Can't see infinite loop


I am trying to write a webcrawler but I am stuck because I cant see infinite loop somewhere in my code.

class Crawler(object):
    def __init__(self, url, query, dir = os.path.dirname(__file__)):
        self.start_url = url
        self.start_parsed = urllib3.util.parse_url(url)
        self.query = re.compile(query, re.IGNORECASE)
        self.dir = dir
        self.__horizon = set()
        self.log = []

        self.__horizon.add(url)
        self.log.append(url)
        print("initializing crawler....")
        print(locals())

    def start(self, depth= 5, url = '/'):
        print(url, depth)
        self.log.append(url)
        if depth > 0:
            pool = urllib3.PoolManager()
            data = pool.request("GET", self.start_url if url == '/' else url).data.decode('utf-8')

            valid_list = []
            self.add_horizon(parser_soup.get_links(data), valid_list)

            if re.search(self.query, parser_soup.get_text(data)):
                self.output(data)

            for u in valid_list:
                self.start(depth = (depth-1), url = u)
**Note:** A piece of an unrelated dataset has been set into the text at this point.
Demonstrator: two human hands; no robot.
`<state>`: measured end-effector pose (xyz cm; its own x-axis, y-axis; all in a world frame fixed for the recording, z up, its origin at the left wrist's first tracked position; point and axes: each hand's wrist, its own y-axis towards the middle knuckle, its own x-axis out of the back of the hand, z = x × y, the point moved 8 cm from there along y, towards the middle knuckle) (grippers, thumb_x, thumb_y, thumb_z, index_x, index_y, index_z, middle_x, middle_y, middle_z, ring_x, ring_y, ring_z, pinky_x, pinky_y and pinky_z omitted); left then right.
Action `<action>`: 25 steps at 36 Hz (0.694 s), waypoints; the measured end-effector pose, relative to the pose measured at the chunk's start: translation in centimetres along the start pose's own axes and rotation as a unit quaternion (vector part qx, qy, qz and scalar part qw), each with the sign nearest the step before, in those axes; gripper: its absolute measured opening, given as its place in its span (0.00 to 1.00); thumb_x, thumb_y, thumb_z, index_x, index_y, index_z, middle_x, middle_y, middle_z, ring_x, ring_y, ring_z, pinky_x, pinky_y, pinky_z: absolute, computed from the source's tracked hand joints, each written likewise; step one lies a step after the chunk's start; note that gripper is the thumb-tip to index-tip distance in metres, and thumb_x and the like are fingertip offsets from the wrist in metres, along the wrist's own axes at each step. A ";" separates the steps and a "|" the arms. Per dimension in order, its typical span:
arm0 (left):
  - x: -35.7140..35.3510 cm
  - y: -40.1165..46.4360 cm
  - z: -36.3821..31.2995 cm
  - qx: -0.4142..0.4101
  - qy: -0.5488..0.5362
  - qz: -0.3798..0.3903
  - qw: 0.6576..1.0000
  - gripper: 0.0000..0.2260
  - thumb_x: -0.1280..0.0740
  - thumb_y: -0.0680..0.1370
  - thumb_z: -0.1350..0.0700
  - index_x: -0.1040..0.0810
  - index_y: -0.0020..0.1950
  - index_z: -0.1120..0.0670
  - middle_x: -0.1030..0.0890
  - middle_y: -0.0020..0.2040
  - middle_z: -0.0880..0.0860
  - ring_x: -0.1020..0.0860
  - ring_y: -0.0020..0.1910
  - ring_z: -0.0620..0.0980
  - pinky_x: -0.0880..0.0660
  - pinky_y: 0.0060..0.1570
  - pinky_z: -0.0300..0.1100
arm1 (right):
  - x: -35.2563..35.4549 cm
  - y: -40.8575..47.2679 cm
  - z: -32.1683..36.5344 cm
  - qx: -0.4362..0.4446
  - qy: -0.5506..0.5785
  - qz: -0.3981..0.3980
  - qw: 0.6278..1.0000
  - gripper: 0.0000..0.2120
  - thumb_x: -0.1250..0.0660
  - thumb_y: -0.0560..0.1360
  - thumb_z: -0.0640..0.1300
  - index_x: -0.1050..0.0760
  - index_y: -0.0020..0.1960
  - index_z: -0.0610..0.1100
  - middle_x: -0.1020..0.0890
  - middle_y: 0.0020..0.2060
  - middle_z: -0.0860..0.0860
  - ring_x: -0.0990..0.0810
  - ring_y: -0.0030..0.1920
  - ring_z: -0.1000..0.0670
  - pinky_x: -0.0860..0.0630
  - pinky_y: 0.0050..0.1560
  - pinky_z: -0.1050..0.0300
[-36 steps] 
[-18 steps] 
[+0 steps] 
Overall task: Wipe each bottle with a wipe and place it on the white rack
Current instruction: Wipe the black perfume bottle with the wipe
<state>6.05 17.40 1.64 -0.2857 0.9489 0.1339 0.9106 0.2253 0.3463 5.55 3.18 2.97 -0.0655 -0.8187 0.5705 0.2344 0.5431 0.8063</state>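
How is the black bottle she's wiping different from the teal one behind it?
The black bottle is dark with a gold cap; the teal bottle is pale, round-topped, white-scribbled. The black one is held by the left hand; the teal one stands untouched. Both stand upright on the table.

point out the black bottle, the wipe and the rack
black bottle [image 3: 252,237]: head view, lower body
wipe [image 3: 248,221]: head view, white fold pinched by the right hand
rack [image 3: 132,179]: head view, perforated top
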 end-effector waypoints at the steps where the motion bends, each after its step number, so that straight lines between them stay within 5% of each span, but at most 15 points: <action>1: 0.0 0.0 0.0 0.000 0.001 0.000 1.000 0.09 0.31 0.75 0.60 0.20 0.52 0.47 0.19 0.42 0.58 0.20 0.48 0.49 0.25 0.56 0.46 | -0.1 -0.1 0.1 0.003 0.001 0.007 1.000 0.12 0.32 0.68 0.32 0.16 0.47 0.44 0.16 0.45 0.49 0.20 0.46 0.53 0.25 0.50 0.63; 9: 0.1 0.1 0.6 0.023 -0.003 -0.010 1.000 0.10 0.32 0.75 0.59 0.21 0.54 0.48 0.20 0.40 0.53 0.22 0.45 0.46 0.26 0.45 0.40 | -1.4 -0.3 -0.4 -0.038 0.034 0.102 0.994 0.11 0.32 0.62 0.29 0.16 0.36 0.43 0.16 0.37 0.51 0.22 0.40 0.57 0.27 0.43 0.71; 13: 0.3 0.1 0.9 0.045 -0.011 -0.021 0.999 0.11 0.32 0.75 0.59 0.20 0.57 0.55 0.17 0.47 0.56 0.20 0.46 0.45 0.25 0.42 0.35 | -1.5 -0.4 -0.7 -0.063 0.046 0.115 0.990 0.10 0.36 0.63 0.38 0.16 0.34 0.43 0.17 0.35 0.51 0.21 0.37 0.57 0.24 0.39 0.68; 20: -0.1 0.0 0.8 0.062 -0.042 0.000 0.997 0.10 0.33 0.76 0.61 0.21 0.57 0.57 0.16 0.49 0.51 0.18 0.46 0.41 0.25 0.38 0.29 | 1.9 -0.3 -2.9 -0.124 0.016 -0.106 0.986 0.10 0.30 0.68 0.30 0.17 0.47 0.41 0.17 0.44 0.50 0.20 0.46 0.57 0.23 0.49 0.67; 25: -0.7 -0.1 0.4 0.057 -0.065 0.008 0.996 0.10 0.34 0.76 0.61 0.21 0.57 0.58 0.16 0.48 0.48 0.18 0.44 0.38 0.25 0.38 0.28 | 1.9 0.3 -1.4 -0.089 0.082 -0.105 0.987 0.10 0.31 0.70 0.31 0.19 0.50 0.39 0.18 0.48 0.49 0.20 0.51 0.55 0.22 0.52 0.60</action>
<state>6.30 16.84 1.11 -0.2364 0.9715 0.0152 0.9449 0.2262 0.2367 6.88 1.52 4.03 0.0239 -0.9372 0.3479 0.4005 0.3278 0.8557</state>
    def output(self, data):
        with open(os.path.join(self.dir, get_top_domain(self.start_parsed.host) + '.' + str(time.time()) + '.html'), 'w+') as f:
            f.write(data)

    def add_horizon(self, url_list, valid_list = []):
        for url in url_list:
            if get_top_domain(url) == get_top_domain(self.start_parsed.host)  \
                    and (not str(url) in self.log or not str(url) in self.__horizon):
                valid_list.append(str(url))

        self.__horizon.update(valid_list)

It runs forever. How should I ensure that I eliminate duplicate links?


Solution

  • Adapted from Giogian's code:

    class Crawler(object):
        def __init__(self, url, query, dir=os.path.dirname(__file__)):
            self.visited = set()
            # Rest of code...
    
        def start(self, depth=5, url='/'):
            if url in self.visited:
                return True
            self.visited.add(url)
    

    defaultdict is a dictionary that has a default which is used if the index doesn't exist. This however, is the wrong solution. A set would be more memory efficient and elegant, as shown in my code.

    A set uses O(1) time - just as fast as @Giorgian's answer.

    Use Ctrl-C to interrupt your program when it's in an infinite loop. This will print a Traceback showing the command that was being executed when the program was interrupted. Do this a few times and you should get a good idea of where it happens. Alternatively, use a debugger and pause when it's in the infinite loop and use the "step" feature to run to the next line of execution so you can follow the program's execution. PyCharm is a great editor that includes a debugger. It has good autocompletion and is just good all-around. It's free, check it out.